TASK TO COMPLETE:
When you reach the line containing "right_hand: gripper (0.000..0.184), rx", stop after it; until then, copy each line of the listing exactly, starting with the first.

GIVEN RECORDS:
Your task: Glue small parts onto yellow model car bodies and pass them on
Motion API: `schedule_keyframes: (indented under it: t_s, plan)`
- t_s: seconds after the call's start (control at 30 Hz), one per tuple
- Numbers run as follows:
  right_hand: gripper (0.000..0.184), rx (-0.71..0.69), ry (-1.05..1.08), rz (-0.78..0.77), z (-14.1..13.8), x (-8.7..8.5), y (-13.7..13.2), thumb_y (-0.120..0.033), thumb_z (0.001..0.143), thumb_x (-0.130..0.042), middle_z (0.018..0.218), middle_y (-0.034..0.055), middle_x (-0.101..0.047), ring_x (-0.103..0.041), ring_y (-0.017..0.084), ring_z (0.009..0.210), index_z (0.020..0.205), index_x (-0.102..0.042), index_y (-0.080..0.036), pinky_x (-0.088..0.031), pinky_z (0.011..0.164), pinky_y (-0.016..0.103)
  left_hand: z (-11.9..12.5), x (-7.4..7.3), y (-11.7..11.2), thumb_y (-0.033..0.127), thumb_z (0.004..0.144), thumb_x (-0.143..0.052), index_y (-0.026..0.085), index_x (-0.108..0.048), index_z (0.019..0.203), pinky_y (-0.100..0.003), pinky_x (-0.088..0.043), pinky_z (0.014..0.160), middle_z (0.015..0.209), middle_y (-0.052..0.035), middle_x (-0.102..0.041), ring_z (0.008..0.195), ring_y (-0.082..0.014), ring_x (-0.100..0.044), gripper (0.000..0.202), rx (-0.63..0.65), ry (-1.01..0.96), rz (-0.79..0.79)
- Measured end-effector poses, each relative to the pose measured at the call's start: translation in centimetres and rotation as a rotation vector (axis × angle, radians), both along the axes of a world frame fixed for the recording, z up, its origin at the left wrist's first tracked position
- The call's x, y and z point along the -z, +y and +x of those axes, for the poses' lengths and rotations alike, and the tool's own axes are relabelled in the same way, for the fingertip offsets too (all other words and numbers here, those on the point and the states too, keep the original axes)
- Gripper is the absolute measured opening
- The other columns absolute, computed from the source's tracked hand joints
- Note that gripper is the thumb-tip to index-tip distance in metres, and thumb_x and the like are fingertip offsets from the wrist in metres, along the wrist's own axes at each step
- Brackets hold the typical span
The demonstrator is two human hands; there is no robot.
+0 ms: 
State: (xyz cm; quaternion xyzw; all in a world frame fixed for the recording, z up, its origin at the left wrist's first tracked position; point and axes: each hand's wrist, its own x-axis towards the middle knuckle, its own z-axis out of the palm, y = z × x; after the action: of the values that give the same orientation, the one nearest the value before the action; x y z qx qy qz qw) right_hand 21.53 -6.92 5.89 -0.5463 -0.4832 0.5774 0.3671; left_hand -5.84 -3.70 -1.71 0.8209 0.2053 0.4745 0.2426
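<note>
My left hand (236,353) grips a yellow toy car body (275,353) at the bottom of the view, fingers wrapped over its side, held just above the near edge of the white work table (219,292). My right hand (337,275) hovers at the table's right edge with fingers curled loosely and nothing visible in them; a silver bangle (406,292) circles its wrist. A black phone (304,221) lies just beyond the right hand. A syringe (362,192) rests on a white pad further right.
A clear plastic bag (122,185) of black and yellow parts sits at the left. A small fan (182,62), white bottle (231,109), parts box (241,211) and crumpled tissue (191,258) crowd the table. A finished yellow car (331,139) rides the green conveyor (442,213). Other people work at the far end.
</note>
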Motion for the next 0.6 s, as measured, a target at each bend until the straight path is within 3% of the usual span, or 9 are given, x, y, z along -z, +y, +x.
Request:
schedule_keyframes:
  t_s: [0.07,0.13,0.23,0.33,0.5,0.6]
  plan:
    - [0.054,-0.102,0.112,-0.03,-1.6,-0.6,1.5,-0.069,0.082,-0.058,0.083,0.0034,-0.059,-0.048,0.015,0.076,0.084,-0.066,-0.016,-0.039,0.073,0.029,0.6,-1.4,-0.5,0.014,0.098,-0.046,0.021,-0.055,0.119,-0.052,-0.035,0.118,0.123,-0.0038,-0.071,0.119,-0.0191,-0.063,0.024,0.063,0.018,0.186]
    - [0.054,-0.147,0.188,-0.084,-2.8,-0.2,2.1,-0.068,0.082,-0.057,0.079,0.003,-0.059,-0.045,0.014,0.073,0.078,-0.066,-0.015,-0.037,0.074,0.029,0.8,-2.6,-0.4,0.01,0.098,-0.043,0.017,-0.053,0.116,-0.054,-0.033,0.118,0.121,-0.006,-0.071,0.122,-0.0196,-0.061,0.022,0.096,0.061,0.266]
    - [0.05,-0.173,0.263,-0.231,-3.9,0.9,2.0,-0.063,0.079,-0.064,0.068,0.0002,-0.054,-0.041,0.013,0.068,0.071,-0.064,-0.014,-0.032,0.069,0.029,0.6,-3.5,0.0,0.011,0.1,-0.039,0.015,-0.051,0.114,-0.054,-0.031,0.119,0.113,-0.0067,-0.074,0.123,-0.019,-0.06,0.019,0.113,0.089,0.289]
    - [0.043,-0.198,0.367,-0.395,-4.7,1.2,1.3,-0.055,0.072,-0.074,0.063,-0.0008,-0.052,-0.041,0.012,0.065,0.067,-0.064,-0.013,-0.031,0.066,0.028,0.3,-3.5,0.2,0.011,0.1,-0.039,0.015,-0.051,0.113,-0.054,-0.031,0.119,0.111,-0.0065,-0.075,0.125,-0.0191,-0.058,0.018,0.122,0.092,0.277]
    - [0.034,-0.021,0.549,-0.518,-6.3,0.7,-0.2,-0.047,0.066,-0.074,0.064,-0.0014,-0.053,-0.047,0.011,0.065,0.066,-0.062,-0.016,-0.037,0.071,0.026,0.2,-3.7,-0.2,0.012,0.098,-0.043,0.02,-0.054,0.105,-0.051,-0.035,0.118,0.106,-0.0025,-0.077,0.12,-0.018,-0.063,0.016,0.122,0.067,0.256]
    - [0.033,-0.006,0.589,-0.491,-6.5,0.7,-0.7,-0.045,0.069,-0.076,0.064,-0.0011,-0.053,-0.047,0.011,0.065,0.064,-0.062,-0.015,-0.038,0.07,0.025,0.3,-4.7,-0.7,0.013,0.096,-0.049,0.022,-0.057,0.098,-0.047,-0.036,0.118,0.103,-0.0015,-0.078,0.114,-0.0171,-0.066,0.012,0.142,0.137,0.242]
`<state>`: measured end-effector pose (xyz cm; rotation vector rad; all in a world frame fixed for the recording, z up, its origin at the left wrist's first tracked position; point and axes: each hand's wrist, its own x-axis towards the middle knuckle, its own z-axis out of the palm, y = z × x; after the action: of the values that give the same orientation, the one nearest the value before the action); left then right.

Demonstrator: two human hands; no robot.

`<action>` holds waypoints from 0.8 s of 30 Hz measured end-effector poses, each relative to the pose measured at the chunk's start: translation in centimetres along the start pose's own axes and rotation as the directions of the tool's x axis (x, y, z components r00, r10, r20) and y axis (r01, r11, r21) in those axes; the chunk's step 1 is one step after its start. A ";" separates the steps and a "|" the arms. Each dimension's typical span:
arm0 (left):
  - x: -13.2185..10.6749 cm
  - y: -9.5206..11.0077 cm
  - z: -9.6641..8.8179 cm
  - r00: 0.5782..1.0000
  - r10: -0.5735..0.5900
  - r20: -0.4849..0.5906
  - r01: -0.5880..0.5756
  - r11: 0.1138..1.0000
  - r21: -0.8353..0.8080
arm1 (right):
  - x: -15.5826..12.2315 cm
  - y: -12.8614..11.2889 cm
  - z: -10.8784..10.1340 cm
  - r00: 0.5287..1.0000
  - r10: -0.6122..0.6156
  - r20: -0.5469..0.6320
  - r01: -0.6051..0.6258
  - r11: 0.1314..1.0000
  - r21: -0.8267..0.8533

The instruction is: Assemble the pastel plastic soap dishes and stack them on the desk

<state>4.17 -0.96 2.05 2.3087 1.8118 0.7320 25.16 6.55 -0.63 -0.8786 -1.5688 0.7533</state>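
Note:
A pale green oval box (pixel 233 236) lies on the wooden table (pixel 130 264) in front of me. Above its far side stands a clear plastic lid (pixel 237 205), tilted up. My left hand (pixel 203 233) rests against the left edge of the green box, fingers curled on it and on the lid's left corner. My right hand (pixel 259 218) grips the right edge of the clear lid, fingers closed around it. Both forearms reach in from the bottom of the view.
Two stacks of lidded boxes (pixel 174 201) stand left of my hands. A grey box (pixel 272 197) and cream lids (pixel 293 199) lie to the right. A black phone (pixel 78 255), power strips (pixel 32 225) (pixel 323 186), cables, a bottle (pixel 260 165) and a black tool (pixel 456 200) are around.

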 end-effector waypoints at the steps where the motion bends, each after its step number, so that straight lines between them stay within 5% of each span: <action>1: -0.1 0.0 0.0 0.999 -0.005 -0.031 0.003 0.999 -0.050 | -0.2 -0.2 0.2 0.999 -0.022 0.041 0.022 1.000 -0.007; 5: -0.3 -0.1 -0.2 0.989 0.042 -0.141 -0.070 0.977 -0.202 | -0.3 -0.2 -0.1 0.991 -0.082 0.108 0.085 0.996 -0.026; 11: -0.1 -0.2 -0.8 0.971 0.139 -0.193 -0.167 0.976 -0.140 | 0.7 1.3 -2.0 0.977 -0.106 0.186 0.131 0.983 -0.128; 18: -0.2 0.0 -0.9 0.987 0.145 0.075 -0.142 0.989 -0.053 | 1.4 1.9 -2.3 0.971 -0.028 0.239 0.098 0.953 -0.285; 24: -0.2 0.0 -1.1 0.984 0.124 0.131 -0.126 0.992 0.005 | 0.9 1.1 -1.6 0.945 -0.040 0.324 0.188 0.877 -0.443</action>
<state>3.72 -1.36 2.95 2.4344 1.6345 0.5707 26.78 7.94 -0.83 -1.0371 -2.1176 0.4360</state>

WRITTEN ANSWER:
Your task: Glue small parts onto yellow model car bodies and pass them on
Motion API: `schedule_keyframes: (indented under it: t_s, plan)`
- t_s: seconds after the call's start (control at 30 Hz), one per tuple
- Numbers run as follows:
  right_hand: gripper (0.000..0.184), rx (-0.71..0.69), ry (-1.05..1.08), rz (-0.78..0.77), z (-14.1..13.8), x (-8.7..8.5), y (-13.7..13.2), thumb_y (-0.120..0.033), thumb_z (0.001..0.143), thumb_x (-0.130..0.042), middle_z (0.018..0.218), middle_y (-0.034..0.055), middle_x (-0.101..0.047), ring_x (-0.103..0.041), ring_y (-0.017..0.084), ring_z (0.009..0.210), index_z (0.020..0.205), index_x (-0.102..0.042), index_y (-0.080..0.036), pinky_x (-0.088..0.031), pinky_z (0.011..0.164), pinky_y (-0.016..0.103)

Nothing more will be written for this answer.